Bin Laden is said to have visited Rishkhor several times in the past
few years but locals say they never saw him. "We were never allowed
anywhere near the camp when he visited," says Mohammed Haya, a wizened
old villager.
Who were the recruits who attended these camps? The answer lies deep
in the Panjshir Valley, in the mud-walled Barak Jail ringed by steep ridges
of the Hindu Kush. The jail holds nearly 100 Taliban fighters, including
Pakistanis, Arabs, Chechens and even an Uighur from China's Xinjiang province.
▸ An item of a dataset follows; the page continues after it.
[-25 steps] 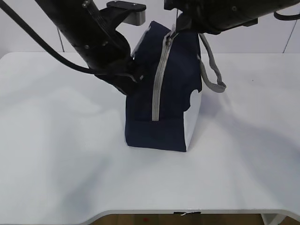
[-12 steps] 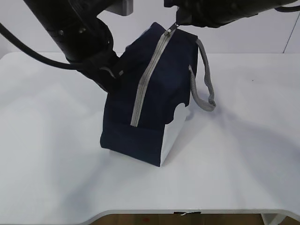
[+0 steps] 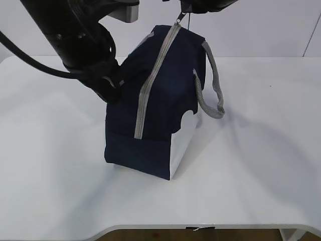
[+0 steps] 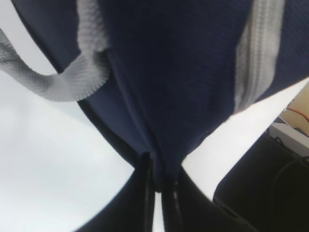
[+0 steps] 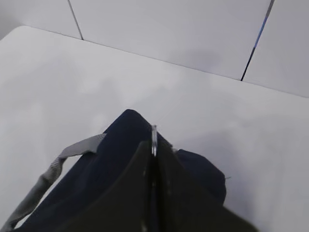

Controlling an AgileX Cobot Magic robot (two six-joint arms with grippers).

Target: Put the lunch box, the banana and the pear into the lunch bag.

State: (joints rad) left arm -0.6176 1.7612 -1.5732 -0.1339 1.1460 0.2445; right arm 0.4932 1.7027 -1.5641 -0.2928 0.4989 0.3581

All sport turbans and regulation long beards. Among many, like Salahuddin
Khalid, 27, a Pakistani from Chagai trained in camps in southern Afghanistan,
the flame of jehad still flickers. Khalid, whose beard and thick-rimmed
spectacles lend him the air of an Islamic scholar, agrees the war in Afghanistan
is over. But he has already begun looking east. He smiles at his Indian
visitors, "Hame aur bhi jang ladni hai. Iske baad hum Kashmir jaayenge.
(We have to fight more battles. After this we will go to Kashmir.)"
The universities of terror may have been smashed, but Rishkhor's alumni
have proved to be adept and apt pupils. Where they choose to use the lessons
learnt must now be the biggest worry of the civilised world.